BlackLivesMatter (?)


Una breve riflessione su quanto sta accadendo negli #USA dopo la morte di #GeorgeFloyd e i gravi disordini che sono scaturiti in moltissime città.
Non commenteremo le immagini e i video che testimoniano l’operato dei poliziotti di #Minneapolis coinvolti nella tragica vicenda e arrestati a vario titolo per omicidio, è superfluo giacché sono sotto gli occhi di tutto il mondo.

Mi limito a fare alcune riflessioni sul #BLM, non sulla natura del movimento in sé quanto sul valore che questo “slogan” sembrerebbe voler esprimere, la rivendicazione e le “ragioni” che sono (sarebbero) alla base.

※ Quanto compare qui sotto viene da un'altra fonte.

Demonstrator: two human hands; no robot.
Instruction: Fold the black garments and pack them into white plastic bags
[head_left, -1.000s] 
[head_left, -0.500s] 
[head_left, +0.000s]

Quando sono arrivato nel (allora) #Zaire ex #CongoBelga, attuale #CongoDR (nel quale da quasi ventanni sono in corso guerre interetniche fomentate dal #Rwanda e dall’#Uganda nelle regioni del nordest dove notoriamente vi sono ricchissimi giacimenti di materie prime che muovono miliardi di dollari; o di euro se preferite, ma il Renminbi la fa da padrone da decenni) avevo solo otto anni.

Non ci andai per turismo (non era una meta in tal senso), fu per seguire mio padre che lavorava per una grande impresa italiana che stava costruendo la più grande centrale idroelettrica in Africa, sul fiume Congo, tre enormi dighe.

Non intendo annoiare raccontando aneddoti infarciti di facile e melensa retorica, ma quei tre anni vissuti a #Inga non li ho mai dimenticati né potrei.
Il #CongoDR io ce l’ho nel cuore, nell’anima e niente e sono felicissimo di aver vissuto un’esperienza di vita così intensa, mi ritengo fortunato. Purtroppo, nonostante il desiderio non ho potuto più far ritorno in quei posti per varie ragioni, non ultime le continue guerre razziali che si succedevano, ma non dispero anche se ho qualche decennio in più sulle spalle e qualche piccolo acciacco.

1994: in #Rwanda si compie il peggior genocidio dopo quello degli ebrei, gli #Hutu massacrano oltre un milione di #Tutsi e lo fanno in maniera ancora più brutale dei nazisti con gli ebrei.
Scarafaggi !

I #Tutsi erano scarafaggi (si, così venivano definiti e considerati), una razza inferiore da annientare.
#BlackLivesMatter ? Really ? En serio ?
Are you kidding me ? What the fuck ?

Non ho memoria di movimenti di protesta dei cosiddetti afroamericani, semplicemente perché non ci furono.
Oltre un milione di persone fatte a pezzi col machete, bambini compresi ma a quel tempo BlackLivesDidn’tMatter, fregava niente a nessuno, persino l’#ONU rifiutò di intervenire, evitarono accuratamente nelle “risoluzioni” di inserire il termine genocidio siccome in tal caso sarebbe stata costretta a intervenire, era una “normale” guerra civile, questioni interne a un paese sovrano (!).

Non una parola di protesta nei consessi internazionali da parte degli Stati africani, escluse rarissime eccezioni la maggior parte delle quali erano una miserevole squallida recita.
Un esempio su tutti, Paul Kagame presidente del #Rwanda “riappacificato”, di etnìa #Tutsi.

Paul Kagame

Il maggior responsabile del disastro congolese, il regista della rinascita (e che rinascita !) a spese del #CongoDR e della sua gente.
Se oggi nel ex #Zaire c’è chi rimpiange #PapaMarechal #MobutuSeseSeko (tutto dire !) evidentemente qualcosa non va per il verso giusto e certo non perché a #Minneapolis uno o più sciagurati #Poliziotti hanno ucciso o concorso ad uccidere un arrestato con la pelle nera.

Io so che i primi a discriminare mio “figlio” che dalla più povera periferia di #Kinshasa è arrivato negli #States per studiare e coltivare il sogno di diventare un giocatore di una franchigia NBA, sono stati i suoi compagni afroamericani.

Io so che se dopo tre anni è ancora lì ed é cresciuto e migliorato tantissimo nel basket, è perché abbiamo passato lunghe ore a parlare al telefono quando piangeva per le discriminazioni e il bullismo “razziale” che subiva e non ha mai mollato, mai arreso alla tentazione di prendere un volo per tornare a #Kinshasa.

Io so che se oggi che ha poco più di 18anni viaggia col massimo dei voti e gioca ad alti livelli nella sua categoria, non é certo grazie al #BlackLiveMatters movement.
Perché questo racconto che apparentemente non ci riguarda ?

Perché ci auguriamo che le previste, annunciate manifestazioni in #Italia non siano un pretesto.